Caledon, known as Caledon-Bredasdorp for the 1953 election, was a constituency in the Cape Province of South Africa, which existed from 1910 to 1958 and again from 1966 until 1994. Named after the town of Caledon, it covered part of the Overberg region. Throughout its existence it elected one member to the House of Assembly and one to the Cape Provincial Council.

== Franchise notes ==
When the Union of South Africa was formed in 1910, the electoral qualifications in use in each pre-existing colony were kept in place. The Cape Colony had implemented a “colour-blind” franchise known as the Cape Qualified Franchise, which included all adult literate men owning more than £75 worth of property (controversially raised from £25 in 1892), and this initially remained in effect after the colony became the Cape Province. As of 1908, 22,784 out of 152,221 electors in the Cape Colony were “Native or Coloured”. Eligibility to serve in Parliament and the Provincial Council, however, was restricted to whites from 1910 onward.

The first challenge to the Cape Qualified Franchise came with the Women's Enfranchisement Act, 1930 and the Franchise Laws Amendment Act, 1931, which extended the vote to women and removed property qualifications for the white population only – non-white voters remained subject to the earlier restrictions. In 1936, the Representation of Natives Act removed all black voters from the common electoral roll and introduced three “Native Representative Members”, white MPs elected by the black voters of the province and meant to represent their interests in particular. A similar provision was made for Coloured voters with the Separate Representation of Voters Act, 1951, and although this law was challenged by the courts, it went into effect in time for the 1958 general election, which was thus held with all-white voter rolls for the first time in South African history.
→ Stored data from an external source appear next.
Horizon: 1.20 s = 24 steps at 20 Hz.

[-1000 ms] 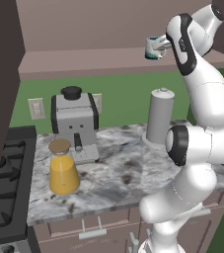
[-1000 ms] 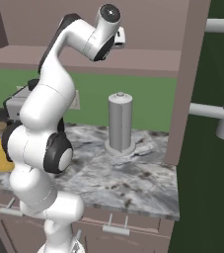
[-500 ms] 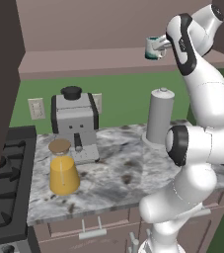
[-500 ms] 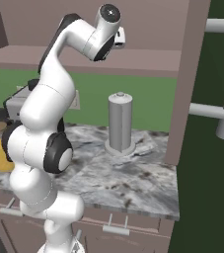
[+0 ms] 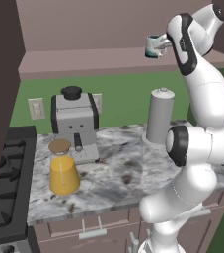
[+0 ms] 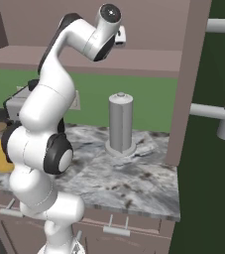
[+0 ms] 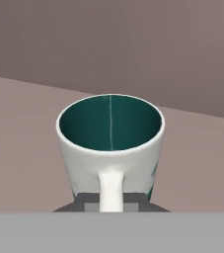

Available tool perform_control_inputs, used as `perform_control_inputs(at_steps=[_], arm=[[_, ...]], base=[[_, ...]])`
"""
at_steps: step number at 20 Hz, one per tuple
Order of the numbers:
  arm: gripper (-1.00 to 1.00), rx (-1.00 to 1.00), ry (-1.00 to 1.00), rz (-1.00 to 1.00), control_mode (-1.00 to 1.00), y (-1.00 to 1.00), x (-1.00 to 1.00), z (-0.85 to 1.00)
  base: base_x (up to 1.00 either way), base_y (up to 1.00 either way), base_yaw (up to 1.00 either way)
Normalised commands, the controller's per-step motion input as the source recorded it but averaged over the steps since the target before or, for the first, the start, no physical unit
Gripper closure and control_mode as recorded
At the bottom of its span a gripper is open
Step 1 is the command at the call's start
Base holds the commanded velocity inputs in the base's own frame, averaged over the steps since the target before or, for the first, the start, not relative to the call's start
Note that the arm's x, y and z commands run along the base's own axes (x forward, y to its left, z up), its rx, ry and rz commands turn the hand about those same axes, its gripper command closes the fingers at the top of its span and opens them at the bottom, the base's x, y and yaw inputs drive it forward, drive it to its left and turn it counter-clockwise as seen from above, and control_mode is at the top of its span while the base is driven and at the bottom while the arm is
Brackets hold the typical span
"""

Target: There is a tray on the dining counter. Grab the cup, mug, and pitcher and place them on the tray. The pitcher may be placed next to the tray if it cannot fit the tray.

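High above the worktop, the end effector point(image 7: 111, 201) pinches the white, teal-lined mug point(image 7: 110, 143).

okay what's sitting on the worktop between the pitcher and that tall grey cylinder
The grey coffee machine stands between the pitcher and the grey cylinder, nearer the pitcher; the rest is bare marbled worktop. The left base view shows it.

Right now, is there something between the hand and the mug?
No. The hand is shut on the mug by its handle, held high above the marbled worktop; nothing stands between them.
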Motion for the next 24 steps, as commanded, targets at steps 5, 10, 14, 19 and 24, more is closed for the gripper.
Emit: perform_control_inputs(at_steps=[5, 10, 14, 19, 24], arm=[[1.0, 0.0, -0.13, 0.0, -1.0, 0.0, -0.06, 0.17], [1.0, 0.0, -0.11, 0.0, -1.0, 0.0, -0.35, 0.11], [1.0, 0.0, -0.03, 0.0, -1.0, 0.0, -0.72, 0.12], [1.0, -0.01, -0.03, -0.03, -1.0, 0.02, -0.97, 0.0], [1.0, 0.0, -0.01, -0.03, -1.0, 0.12, -0.92, 0.0]], base=[[0.0, 0.0, 0.0], [0.0, 0.0, 0.0], [0.0, 0.0, 0.0], [0.0, 0.0, 0.0], [0.0, 0.0, 0.0]])
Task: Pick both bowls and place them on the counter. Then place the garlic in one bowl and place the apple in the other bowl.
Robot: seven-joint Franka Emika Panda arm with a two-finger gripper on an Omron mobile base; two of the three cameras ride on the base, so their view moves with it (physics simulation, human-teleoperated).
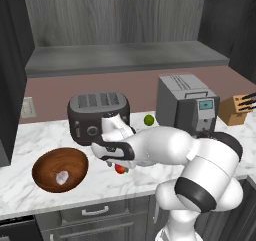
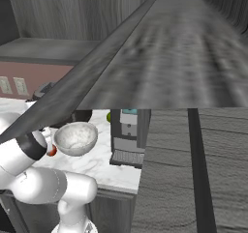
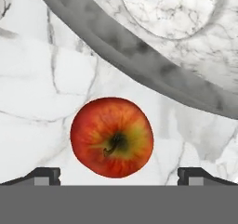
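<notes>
The gripper (image 3: 119, 174) points straight down with its jaws standing wide apart, and it holds nothing – the two dark fingertips (image 3: 44, 175) show on each side of the apple (image 3: 112, 137), which lies below them on the white marble counter (image 3: 32, 79), stem side up. Just beside the apple is the rim of the white marbled bowl (image 3: 195, 56); in the right base view this bowl (image 2: 75, 138) stands upright on the counter next to the arm. Further to the left, the brown wooden bowl (image 1: 60, 169) rests on the counter too, with the garlic (image 1: 62, 176) inside it. Behind are a dark toaster (image 1: 98, 116), a small green fruit (image 1: 148, 119) and a grey machine (image 1: 186, 104) – all near the wall.
</notes>
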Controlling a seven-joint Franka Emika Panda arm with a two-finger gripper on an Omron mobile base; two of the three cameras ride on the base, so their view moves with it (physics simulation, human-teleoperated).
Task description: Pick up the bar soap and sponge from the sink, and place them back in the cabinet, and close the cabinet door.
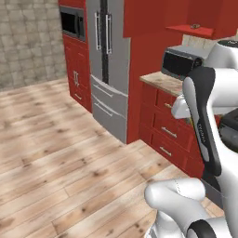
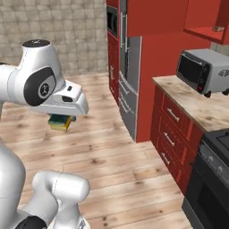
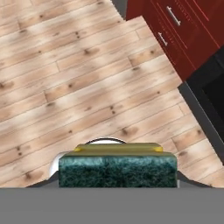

The all-white franchise would continue until the end of apartheid and the introduction of universal suffrage in 1994.

== History ==
Like many rural constituencies across the Cape, Caledon had a largely Afrikaans-speaking electorate. Throughout its existence, it only changed hands twice – in 1934, when the South African Party merged into the United Party, and in 1953, when the UP lost the seat to the ascendant National Party. Its first MP, Joel Krige, was the uncle-in-law of Jan Smuts and represented the seat until his death in 1933, serving as Speaker of the House of Assembly between 1915 and 1924. The seat became marginal after Krige's death, seeing several strong contests by the National Party and nearly falling to them in 1948. In 1953, with the creation of False Bay and the abolition of Bredasdorp, the newly rechristened Caledon-Bredasdorp became a significantly more rural constituency, and this was enough to secure it for former Bredasdorp MP Dirk Uys. In 1958, the seat was split between False Bay and Hottentots Holland, and Uys moved to the former seat.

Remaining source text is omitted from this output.